Version 1.1.0

# Mean encodings

In this programming assignment you will be working with `1C` dataset from the final competition. You are asked to encode `item_id` in 4 different ways:

    1) Via KFold scheme;  
    2) Via Leave-one-out scheme;
    3) Via smoothing scheme;
    4) Via expanding mean scheme.

**You will need to submit** the correlation coefficient between resulting encoding and target variable up to 4 decimal places.

### General tips

* Fill NANs in the encoding with `0.3343`.
* Some encoding schemes depend on sorting order, so in order to avoid confusion, please use the following code snippet to construct the data frame. This snippet also implements mean encoding without regularization.

In [1]:
import pandas as pd
import numpy as np
from itertools import product
from grader import Grader

# Read data

In [2]:
sales = pd.read_csv('../readonly/final_project_data/sales_train.csv.gz')

# Aggregate data

Since the competition task is to make a monthly prediction, we need to aggregate the data to montly level before doing any encodings. The following code-cell serves just that purpose.

In [40]:
index_cols = ['shop_id', 'item_id', 'date_block_num']
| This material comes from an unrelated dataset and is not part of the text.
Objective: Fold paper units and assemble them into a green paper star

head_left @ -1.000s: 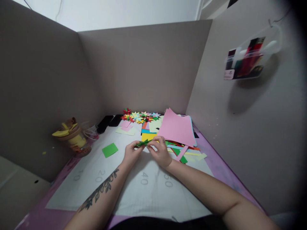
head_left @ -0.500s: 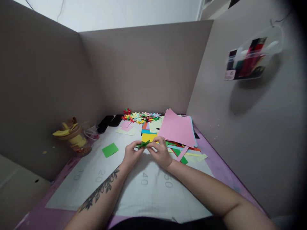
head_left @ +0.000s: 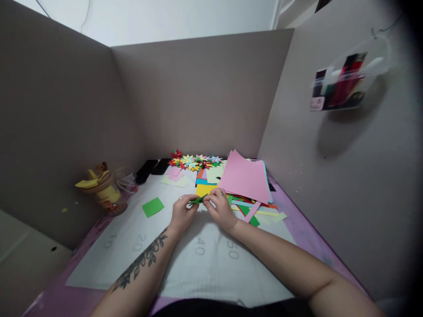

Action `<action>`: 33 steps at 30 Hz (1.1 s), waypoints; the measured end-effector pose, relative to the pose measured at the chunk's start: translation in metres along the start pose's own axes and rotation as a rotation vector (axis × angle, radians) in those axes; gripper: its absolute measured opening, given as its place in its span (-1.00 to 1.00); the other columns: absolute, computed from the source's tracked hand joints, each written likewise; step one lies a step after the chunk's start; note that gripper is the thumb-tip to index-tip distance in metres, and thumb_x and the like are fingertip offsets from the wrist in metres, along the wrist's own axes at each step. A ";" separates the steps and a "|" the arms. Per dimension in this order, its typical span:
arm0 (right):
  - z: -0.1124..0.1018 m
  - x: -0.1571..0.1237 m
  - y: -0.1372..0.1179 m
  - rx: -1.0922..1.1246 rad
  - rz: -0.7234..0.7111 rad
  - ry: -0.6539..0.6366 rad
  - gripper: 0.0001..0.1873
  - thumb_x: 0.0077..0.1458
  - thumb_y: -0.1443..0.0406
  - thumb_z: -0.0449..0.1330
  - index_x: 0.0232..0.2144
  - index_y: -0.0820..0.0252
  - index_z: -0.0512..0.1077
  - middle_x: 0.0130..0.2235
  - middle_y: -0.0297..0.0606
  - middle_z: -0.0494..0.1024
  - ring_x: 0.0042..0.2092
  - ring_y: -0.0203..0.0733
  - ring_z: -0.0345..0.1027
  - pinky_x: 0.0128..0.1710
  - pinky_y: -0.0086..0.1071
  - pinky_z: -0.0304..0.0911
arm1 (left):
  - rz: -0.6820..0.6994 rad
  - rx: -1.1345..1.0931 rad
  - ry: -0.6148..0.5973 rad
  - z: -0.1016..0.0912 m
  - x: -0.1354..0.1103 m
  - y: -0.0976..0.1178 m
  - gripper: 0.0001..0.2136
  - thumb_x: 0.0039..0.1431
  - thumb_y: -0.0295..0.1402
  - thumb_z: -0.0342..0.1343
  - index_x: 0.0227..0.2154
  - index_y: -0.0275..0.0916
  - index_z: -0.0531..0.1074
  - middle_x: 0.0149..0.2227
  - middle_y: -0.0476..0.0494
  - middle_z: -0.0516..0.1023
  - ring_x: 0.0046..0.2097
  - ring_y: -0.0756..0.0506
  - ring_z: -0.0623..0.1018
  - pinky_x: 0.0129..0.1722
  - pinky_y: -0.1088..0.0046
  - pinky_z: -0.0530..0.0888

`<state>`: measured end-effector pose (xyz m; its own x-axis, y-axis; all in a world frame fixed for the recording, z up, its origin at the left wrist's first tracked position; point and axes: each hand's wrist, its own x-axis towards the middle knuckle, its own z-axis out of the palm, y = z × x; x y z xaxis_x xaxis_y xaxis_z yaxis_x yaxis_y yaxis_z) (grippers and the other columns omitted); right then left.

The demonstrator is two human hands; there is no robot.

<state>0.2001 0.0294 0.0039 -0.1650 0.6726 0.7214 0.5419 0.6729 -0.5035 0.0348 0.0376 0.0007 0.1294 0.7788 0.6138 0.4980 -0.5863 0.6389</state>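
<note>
Between my two hands, above the middle of the white sheet (head_left: 211, 277), is a small green folded paper piece (head_left: 198, 200) with pointed ends. My left hand (head_left: 182, 213) pinches its left side between thumb and fingers. On the other side my right hand (head_left: 218, 209) grips the right end with thumb and fingertips, which partly hide it. A green paper square (head_left: 153, 207) lies flat to the left of my left hand. Just beyond the hands lies a yellow paper piece (head_left: 205, 189).
Several folded paper stars (head_left: 191, 162) are heaped at the back. Pink paper sheets (head_left: 246, 176) lie at right, over coloured paper strips (head_left: 253, 213). A pot (head_left: 104, 193) stands at left near two black objects (head_left: 145, 171). A clear container (head_left: 343, 83) hangs on the right wall.
Both hands stay in nearly the same place on the green paper piece. Its points have tilted slightly, and the fingers of my right hand have closed in a little over it.
</note>
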 end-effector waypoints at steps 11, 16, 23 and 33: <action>0.006 0.004 0.004 0.033 0.145 -0.005 -0.96 0.01 0.37 0.14 -0.46 0.15 0.34 -0.38 -0.30 0.36 -0.24 -0.17 0.20 -0.22 -0.30 0.11 | -0.122 -0.050 -0.056 0.005 -0.001 -0.001 -0.73 -0.07 -0.51 0.07 -0.25 -0.20 0.42 -0.31 -0.07 0.54 -0.26 -0.05 0.51 -0.23 0.45 0.41; 0.007 0.005 0.008 0.039 0.136 -0.003 -0.95 0.03 0.37 0.12 -0.46 0.16 0.34 -0.38 -0.29 0.37 -0.24 -0.16 0.20 -0.21 -0.29 0.11 | -0.345 -0.199 -0.049 0.011 0.000 0.000 -0.67 -0.16 -0.44 0.14 -0.22 -0.22 0.39 -0.49 0.02 0.48 -0.45 0.01 0.46 -0.46 0.56 0.36; 0.009 0.001 0.011 0.028 0.097 0.037 -0.95 0.01 0.34 0.17 -0.43 0.14 0.45 -0.33 -0.26 0.30 -0.19 -0.15 0.17 -0.16 -0.25 0.13 | -0.521 -0.349 -0.051 0.014 0.001 0.004 -0.59 -0.21 -0.40 0.18 -0.18 -0.26 0.33 -0.60 0.11 0.36 -0.59 0.07 0.34 -0.59 0.61 0.26; 0.006 0.001 0.000 0.047 0.069 0.046 -0.92 -0.01 0.38 0.15 -0.48 0.14 0.44 -0.35 -0.28 0.24 -0.22 -0.16 0.15 -0.15 -0.21 0.12 | -0.358 -0.291 -0.038 0.008 0.000 0.014 -0.64 -0.15 -0.41 0.14 -0.19 -0.25 0.33 -0.45 0.00 0.48 -0.42 0.01 0.47 -0.42 0.55 0.36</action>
<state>0.1946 0.0323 0.0017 -0.0897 0.7037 0.7048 0.5108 0.6400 -0.5740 0.0486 0.0312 0.0065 0.0271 0.9480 0.3170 0.2563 -0.3131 0.9145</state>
# For every month we create a grid from all shops/items combinations from that month
grid = [] 
for block_num in sales['date_block_num'].unique():
    cur_shops = sales[sales['date_block_num']==block_num]['shop_id'].unique()
    cur_items = sales[sales['date_block_num']==block_num]['item_id'].unique()
    grid.append(np.array(list(product(*[cur_shops, cur_items, [block_num]])),dtype='int32'))

#turn the grid into pandas dataframe
grid = pd.DataFrame(np.vstack(grid), columns = index_cols,dtype=np.int32)

#get aggregated values for (shop_id, item_id, month)
gb = sales.groupby(index_cols,as_index=False).agg({'item_cnt_day':{'target':'sum'}})

#fix column names
gb.columns = [col[0] if col[-1]=='' else col[-1] for col in gb.columns.values]
#join aggregated data to the grid
all_data = pd.merge(grid,gb,how='left',on=index_cols).fillna(0)
#sort the data
all_data.sort_values(['date_block_num','shop_id','item_id'],inplace=True)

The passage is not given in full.